In the records that follow, the lines from the one containing "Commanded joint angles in" to the one containing "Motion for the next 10", inclusive, are to be given again exactly.
(DATA EXCERPTS)
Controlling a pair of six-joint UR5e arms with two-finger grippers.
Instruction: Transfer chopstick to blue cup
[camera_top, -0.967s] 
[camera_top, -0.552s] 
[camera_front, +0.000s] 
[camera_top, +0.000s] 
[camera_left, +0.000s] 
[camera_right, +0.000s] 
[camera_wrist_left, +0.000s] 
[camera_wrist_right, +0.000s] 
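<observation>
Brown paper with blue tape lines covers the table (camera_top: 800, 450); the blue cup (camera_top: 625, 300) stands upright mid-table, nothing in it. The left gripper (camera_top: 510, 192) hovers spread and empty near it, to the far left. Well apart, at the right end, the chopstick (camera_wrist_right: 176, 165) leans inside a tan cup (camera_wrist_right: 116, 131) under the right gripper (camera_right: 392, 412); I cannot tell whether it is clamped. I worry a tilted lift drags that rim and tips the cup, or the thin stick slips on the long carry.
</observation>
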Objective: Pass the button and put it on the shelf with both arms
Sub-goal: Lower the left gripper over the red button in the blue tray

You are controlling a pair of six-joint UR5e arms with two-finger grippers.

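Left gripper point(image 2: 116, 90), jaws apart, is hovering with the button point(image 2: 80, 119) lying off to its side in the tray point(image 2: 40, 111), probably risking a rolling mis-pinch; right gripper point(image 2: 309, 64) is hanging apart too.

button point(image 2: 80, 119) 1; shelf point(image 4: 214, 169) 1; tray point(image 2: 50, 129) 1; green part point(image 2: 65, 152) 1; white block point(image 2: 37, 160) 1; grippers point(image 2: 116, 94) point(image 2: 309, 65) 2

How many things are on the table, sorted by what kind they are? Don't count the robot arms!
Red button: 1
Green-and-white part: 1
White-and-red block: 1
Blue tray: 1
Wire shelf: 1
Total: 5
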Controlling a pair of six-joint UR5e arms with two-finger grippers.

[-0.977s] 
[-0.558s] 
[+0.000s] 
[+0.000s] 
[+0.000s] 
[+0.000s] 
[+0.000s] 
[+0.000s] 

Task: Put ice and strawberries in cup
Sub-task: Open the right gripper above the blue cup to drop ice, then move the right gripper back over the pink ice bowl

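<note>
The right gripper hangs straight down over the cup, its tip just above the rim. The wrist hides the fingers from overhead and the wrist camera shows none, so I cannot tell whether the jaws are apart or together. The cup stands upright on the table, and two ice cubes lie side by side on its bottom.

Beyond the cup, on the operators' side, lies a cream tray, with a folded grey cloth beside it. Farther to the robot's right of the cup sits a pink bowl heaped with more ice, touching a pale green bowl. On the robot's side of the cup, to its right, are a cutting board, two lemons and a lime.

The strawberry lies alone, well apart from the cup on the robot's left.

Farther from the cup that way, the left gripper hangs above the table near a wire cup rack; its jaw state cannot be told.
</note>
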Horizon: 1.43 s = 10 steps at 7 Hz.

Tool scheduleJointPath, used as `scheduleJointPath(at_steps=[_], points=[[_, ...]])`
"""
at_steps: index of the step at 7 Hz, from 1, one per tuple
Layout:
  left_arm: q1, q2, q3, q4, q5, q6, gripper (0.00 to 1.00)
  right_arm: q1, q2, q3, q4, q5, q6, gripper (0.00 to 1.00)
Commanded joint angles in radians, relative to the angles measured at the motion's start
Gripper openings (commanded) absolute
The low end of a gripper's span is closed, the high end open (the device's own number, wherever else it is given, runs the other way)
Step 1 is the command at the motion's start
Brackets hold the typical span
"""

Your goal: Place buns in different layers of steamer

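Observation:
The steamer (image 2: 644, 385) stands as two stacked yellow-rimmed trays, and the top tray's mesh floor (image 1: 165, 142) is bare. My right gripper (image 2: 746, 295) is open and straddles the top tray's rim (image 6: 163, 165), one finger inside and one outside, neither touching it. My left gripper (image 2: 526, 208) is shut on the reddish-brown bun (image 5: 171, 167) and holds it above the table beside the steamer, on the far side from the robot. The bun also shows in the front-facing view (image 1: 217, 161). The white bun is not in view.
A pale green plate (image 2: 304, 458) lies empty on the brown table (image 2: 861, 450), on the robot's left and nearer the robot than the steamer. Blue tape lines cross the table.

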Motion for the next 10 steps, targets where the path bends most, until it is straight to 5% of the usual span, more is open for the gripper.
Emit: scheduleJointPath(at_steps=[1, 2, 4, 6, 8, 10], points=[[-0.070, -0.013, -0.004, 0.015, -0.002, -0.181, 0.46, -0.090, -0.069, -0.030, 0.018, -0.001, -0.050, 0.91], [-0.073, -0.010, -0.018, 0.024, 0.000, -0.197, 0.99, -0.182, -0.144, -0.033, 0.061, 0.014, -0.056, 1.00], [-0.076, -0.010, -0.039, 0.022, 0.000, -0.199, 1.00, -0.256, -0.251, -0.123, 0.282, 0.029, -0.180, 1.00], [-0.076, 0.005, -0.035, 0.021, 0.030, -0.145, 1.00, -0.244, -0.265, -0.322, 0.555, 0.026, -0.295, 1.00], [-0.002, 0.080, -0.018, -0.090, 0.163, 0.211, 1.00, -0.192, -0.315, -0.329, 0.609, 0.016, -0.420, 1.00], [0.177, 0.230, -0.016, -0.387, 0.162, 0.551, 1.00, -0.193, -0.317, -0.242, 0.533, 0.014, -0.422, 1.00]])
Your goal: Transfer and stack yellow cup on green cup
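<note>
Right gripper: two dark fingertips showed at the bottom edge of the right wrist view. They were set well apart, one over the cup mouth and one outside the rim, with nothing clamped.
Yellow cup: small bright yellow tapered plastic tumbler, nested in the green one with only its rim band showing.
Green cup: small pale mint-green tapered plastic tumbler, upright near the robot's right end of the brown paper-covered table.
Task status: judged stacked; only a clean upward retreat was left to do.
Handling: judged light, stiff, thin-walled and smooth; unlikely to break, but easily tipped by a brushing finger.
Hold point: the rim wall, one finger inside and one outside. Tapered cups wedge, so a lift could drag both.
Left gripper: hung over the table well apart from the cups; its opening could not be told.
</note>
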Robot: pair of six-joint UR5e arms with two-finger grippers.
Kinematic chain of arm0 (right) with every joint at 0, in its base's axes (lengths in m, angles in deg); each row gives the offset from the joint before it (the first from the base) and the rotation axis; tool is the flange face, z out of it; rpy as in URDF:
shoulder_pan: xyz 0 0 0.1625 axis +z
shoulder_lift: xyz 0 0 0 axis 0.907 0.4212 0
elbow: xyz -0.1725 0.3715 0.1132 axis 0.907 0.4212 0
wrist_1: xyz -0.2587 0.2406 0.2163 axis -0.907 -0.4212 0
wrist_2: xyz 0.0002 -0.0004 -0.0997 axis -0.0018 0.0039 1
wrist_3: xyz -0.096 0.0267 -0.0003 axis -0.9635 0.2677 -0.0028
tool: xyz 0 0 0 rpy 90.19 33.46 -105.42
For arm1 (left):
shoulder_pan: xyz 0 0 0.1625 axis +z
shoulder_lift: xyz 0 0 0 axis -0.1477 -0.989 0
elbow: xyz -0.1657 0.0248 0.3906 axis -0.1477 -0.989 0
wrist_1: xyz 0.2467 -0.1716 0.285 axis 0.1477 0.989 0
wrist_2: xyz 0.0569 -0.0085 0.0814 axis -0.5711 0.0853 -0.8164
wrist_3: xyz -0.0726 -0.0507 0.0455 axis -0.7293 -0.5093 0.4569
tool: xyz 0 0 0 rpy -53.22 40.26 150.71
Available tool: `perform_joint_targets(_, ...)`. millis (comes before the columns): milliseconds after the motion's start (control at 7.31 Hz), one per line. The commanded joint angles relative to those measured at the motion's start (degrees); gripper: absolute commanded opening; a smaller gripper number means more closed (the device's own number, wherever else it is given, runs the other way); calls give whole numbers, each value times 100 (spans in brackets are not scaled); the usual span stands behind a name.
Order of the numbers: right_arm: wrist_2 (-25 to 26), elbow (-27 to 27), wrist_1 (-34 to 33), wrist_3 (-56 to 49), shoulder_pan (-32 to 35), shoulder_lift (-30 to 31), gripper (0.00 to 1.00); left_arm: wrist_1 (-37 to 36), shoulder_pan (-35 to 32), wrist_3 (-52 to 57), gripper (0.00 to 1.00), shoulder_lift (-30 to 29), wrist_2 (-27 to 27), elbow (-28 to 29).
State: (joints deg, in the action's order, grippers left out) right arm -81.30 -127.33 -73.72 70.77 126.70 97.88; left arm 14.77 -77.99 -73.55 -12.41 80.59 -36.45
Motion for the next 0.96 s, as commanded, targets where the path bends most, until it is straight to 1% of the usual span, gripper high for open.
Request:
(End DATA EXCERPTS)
**SOLUTION TO THIS PROBLEM:**
Commanded joint angles in radians, relative to the angles measured at the motion's start
Gripper openings (commanded) absolute
The low end of a gripper's span is closed, the high end open (the device's own number, wherever else it is given, runs the other way)
Step 1 is the command at the motion's start
Brackets hold the typical span
"""

Your goal: Place buns in different layers of steamer

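Observation:
The steamer (image 2: 644, 385) stands as two stacked yellow-rimmed trays, and the top tray's mesh floor (image 1: 165, 142) is bare. My right gripper (image 2: 746, 295) is open and straddles the top tray's rim (image 6: 163, 165), one finger inside and one outside, neither touching it. My left gripper (image 2: 526, 208) is shut on the reddish-brown bun (image 5: 171, 167) and holds it above the table beside the steamer, on the far side from the robot. The bun also shows in the front-facing view (image 1: 217, 161). The white bun is not in view.
A pale green plate (image 2: 304, 458) lies empty on the brown table (image 2: 861, 450), on the robot's left and nearer the robot than the steamer. Blue tape lines cross the table.
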
Motion for the next 10 steps, targets where the path bends most, until it is straight to 5% of the usual span, more is open for the gripper.

The exercise requires no further work.